▸ Aim of the exercise:
Every line with "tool" in it should be copied from the data.

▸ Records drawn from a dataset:
—————

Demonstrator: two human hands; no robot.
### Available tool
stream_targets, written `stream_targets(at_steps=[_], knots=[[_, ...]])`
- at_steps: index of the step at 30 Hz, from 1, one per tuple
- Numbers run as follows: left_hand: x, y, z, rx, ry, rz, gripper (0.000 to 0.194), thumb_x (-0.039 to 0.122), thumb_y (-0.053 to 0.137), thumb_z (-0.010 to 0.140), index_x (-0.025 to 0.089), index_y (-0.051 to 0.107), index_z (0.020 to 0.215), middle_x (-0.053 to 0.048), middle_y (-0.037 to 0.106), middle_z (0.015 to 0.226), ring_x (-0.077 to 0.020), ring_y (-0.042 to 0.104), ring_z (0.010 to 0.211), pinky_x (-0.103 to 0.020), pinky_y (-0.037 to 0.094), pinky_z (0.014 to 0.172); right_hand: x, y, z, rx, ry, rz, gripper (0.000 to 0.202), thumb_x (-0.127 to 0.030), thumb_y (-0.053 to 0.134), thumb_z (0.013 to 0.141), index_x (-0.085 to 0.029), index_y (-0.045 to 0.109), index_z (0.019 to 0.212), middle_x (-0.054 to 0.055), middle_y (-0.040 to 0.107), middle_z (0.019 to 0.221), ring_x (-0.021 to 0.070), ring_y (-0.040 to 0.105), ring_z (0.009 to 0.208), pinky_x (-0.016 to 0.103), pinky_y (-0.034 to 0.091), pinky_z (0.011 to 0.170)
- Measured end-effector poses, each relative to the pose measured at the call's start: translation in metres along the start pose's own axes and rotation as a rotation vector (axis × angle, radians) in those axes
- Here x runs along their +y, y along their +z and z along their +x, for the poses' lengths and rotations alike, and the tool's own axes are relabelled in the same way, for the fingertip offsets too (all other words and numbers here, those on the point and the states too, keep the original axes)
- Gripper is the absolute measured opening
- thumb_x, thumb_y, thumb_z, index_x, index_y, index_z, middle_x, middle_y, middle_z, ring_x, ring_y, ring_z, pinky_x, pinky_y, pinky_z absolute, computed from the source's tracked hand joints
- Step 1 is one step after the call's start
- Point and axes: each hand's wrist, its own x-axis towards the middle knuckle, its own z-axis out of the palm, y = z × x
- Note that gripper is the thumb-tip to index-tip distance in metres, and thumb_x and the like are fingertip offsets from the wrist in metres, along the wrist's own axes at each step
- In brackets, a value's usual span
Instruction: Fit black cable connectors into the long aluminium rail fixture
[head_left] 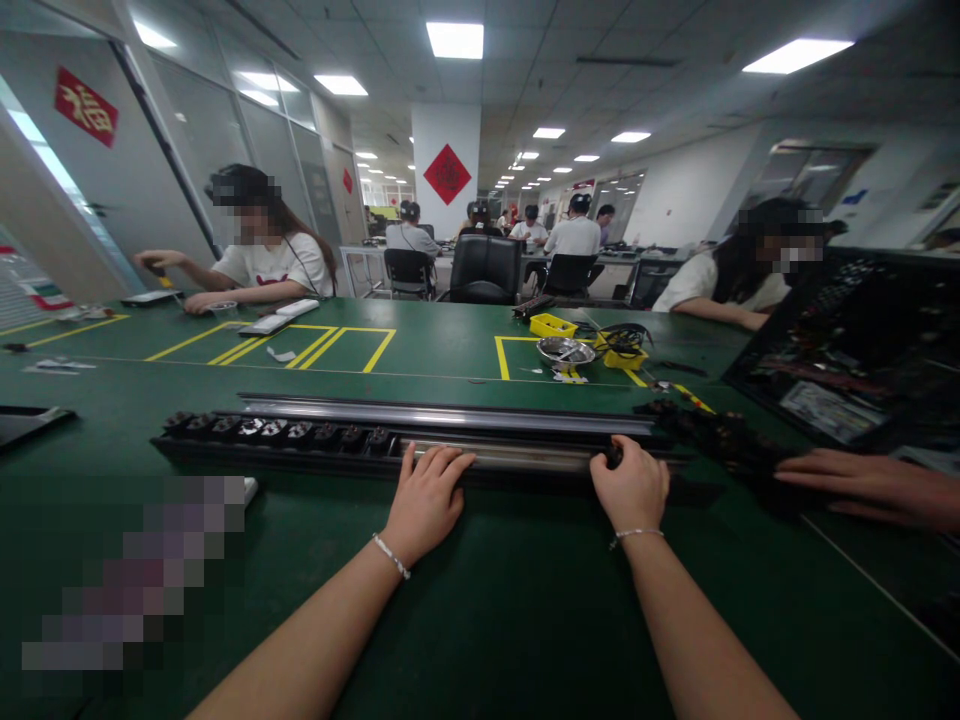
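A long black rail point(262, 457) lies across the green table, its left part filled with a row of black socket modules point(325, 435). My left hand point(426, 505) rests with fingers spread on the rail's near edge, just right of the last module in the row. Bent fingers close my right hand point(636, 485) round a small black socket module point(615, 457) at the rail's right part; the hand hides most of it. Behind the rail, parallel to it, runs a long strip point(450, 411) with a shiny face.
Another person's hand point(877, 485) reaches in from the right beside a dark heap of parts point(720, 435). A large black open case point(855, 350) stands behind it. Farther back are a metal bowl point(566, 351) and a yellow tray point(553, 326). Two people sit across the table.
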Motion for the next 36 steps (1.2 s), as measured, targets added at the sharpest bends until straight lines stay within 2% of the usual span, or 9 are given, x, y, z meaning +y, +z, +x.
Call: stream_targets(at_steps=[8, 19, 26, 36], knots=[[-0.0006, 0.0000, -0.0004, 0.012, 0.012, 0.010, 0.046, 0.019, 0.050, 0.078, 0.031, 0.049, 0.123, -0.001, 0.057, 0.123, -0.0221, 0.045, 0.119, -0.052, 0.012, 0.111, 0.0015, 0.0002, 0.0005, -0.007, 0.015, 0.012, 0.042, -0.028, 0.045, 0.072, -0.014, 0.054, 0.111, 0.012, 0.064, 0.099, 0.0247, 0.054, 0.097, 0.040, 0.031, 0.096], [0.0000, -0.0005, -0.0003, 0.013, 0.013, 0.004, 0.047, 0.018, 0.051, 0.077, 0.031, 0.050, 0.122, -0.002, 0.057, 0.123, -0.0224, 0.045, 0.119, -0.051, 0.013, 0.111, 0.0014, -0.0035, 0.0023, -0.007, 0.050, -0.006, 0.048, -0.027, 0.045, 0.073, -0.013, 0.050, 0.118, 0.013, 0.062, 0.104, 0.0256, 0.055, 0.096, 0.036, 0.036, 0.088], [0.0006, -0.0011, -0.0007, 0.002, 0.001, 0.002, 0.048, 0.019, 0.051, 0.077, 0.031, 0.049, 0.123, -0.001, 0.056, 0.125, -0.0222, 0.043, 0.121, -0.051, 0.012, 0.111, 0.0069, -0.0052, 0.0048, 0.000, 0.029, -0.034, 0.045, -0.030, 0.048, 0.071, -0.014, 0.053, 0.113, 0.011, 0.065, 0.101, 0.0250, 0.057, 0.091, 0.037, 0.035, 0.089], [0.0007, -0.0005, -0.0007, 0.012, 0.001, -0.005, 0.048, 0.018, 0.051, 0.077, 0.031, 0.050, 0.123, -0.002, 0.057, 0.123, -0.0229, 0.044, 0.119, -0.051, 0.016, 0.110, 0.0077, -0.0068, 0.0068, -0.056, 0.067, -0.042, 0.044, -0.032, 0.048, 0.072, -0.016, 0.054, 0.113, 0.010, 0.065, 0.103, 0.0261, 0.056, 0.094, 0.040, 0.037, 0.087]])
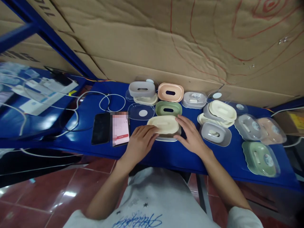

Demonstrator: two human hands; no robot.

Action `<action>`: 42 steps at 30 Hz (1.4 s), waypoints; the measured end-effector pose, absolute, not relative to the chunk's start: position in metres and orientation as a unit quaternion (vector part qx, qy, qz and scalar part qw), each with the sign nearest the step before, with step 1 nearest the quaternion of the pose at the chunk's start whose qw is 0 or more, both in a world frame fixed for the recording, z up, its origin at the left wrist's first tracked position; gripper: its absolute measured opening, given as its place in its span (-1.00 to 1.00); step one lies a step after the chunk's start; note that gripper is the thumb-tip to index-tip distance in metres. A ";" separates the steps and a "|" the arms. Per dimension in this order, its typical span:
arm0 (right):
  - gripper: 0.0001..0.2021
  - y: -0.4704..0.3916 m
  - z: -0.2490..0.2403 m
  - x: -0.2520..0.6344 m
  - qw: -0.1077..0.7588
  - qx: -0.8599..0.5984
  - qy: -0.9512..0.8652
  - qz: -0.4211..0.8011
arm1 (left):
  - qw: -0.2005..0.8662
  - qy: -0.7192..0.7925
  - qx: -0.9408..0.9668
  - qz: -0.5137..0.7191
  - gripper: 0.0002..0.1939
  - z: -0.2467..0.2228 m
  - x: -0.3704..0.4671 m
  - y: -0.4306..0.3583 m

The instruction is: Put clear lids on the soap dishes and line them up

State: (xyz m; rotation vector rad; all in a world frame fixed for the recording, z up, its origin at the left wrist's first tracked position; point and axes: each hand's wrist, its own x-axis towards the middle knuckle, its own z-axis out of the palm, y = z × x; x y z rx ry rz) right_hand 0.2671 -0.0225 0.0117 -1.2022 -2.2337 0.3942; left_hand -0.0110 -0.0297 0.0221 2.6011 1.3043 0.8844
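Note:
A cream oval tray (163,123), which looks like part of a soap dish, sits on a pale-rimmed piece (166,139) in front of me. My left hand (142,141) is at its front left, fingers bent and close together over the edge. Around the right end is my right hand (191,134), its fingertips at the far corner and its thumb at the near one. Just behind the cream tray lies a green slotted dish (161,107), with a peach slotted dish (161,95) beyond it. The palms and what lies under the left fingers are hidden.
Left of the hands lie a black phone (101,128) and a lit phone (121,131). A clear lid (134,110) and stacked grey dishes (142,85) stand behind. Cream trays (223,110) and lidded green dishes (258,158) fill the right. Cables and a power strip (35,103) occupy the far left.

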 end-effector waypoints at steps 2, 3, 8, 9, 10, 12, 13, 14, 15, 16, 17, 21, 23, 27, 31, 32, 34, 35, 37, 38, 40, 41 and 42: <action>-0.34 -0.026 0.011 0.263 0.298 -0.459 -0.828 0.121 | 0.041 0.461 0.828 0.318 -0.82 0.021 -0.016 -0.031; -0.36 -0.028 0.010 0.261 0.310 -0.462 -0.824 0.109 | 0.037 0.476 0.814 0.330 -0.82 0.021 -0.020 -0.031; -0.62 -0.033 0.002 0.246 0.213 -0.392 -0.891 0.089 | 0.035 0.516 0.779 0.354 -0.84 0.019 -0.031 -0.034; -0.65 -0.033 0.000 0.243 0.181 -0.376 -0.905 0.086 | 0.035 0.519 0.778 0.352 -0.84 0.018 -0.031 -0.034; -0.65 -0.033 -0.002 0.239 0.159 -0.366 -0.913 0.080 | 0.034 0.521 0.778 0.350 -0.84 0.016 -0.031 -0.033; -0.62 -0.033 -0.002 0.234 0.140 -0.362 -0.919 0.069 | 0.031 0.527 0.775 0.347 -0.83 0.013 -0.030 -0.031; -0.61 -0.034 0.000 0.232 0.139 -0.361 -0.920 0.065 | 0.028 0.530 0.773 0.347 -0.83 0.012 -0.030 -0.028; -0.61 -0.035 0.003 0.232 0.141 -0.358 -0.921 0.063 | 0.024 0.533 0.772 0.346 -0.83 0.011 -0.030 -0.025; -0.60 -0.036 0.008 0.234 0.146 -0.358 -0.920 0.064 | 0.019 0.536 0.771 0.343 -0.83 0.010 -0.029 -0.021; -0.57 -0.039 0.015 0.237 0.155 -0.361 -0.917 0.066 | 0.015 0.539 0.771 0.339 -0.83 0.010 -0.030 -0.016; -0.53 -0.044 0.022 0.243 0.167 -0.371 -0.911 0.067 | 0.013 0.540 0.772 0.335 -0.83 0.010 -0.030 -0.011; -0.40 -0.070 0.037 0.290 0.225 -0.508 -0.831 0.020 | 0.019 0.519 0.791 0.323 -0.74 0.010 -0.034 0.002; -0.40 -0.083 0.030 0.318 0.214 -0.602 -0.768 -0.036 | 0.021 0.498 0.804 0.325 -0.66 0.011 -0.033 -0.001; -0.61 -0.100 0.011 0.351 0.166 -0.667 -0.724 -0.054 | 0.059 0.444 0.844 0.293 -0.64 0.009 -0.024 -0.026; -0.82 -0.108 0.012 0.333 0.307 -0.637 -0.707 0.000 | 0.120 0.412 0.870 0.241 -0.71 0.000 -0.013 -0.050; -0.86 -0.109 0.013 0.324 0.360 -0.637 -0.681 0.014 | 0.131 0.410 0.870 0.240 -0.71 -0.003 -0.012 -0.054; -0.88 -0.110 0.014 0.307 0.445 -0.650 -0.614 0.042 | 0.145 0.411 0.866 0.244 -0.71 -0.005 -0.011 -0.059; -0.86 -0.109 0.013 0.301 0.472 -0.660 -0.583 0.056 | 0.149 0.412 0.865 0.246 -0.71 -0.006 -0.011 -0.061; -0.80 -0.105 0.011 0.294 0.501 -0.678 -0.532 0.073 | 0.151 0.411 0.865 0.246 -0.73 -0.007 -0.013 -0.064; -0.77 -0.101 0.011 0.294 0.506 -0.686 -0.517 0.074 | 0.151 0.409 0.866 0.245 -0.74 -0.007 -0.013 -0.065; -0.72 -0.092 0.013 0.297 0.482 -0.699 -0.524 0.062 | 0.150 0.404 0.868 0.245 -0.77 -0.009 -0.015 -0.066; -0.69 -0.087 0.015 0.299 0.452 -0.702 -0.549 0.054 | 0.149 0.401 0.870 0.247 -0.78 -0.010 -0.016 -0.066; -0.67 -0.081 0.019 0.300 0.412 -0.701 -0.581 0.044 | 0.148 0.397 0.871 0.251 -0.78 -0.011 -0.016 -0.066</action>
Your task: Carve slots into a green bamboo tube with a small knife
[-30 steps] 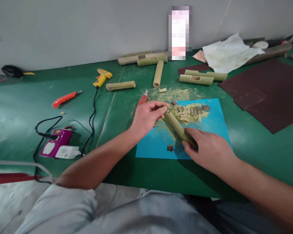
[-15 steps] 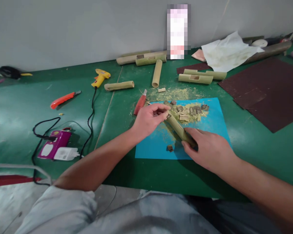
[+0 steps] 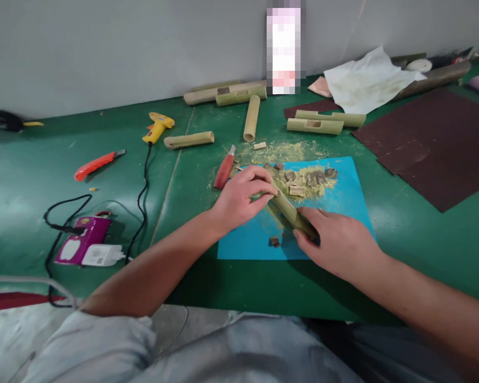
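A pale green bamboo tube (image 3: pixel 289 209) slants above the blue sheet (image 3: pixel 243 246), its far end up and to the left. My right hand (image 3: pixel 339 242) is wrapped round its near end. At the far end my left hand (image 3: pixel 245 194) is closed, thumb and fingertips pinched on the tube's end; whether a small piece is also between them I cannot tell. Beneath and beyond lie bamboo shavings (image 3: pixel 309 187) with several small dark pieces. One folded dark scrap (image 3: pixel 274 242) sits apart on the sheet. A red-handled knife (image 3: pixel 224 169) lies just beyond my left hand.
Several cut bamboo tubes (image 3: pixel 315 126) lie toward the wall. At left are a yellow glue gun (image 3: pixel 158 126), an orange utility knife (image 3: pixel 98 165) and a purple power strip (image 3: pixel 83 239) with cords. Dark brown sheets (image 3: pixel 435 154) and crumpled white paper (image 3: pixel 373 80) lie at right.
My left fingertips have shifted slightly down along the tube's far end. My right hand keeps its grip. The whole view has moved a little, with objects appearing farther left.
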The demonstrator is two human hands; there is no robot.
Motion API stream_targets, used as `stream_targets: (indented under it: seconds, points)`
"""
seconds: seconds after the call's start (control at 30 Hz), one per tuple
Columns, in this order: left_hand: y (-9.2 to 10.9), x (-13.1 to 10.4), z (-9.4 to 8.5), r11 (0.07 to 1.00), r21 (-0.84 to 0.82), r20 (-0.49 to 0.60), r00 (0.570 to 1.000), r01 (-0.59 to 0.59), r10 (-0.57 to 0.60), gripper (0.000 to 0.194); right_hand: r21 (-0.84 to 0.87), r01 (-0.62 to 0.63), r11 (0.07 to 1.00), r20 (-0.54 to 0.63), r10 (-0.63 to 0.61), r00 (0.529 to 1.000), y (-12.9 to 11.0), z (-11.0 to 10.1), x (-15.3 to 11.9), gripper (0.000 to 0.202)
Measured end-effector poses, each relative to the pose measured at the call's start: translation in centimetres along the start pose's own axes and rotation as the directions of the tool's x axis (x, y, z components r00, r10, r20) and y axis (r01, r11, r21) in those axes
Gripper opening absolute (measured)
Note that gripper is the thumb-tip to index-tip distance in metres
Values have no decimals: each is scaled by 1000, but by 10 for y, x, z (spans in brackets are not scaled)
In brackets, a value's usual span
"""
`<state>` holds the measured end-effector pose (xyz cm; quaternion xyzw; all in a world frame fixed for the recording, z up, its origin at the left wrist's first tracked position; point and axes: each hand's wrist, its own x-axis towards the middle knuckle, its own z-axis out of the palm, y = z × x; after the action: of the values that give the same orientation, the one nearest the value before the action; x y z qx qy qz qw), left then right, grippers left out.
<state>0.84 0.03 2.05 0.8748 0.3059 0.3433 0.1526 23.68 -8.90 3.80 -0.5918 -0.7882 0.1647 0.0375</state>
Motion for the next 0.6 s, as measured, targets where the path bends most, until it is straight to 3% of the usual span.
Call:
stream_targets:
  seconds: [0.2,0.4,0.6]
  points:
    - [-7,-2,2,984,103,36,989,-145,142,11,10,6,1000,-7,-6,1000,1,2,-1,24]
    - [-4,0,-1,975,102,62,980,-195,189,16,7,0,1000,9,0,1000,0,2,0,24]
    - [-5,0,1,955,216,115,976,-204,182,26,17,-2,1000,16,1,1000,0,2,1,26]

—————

▸ Answer to the problem:
### Available tool
- Here x runs along their +y, y along their +z and z along their +x, for the poses' lengths and rotations alike, and the tool's own axes are relabelled in the same way, for the fingertip offsets too (all other words and numbers here, those on the point and the states too, keep the original axes)
Measured end-effector poses, each relative to the pose measured at the call's start: translation in centimetres along the start pose's own axes and rotation as the directions of the tool's x axis (x, y, z components r00, r10, r20) and y axis (r01, r11, r21) in those axes

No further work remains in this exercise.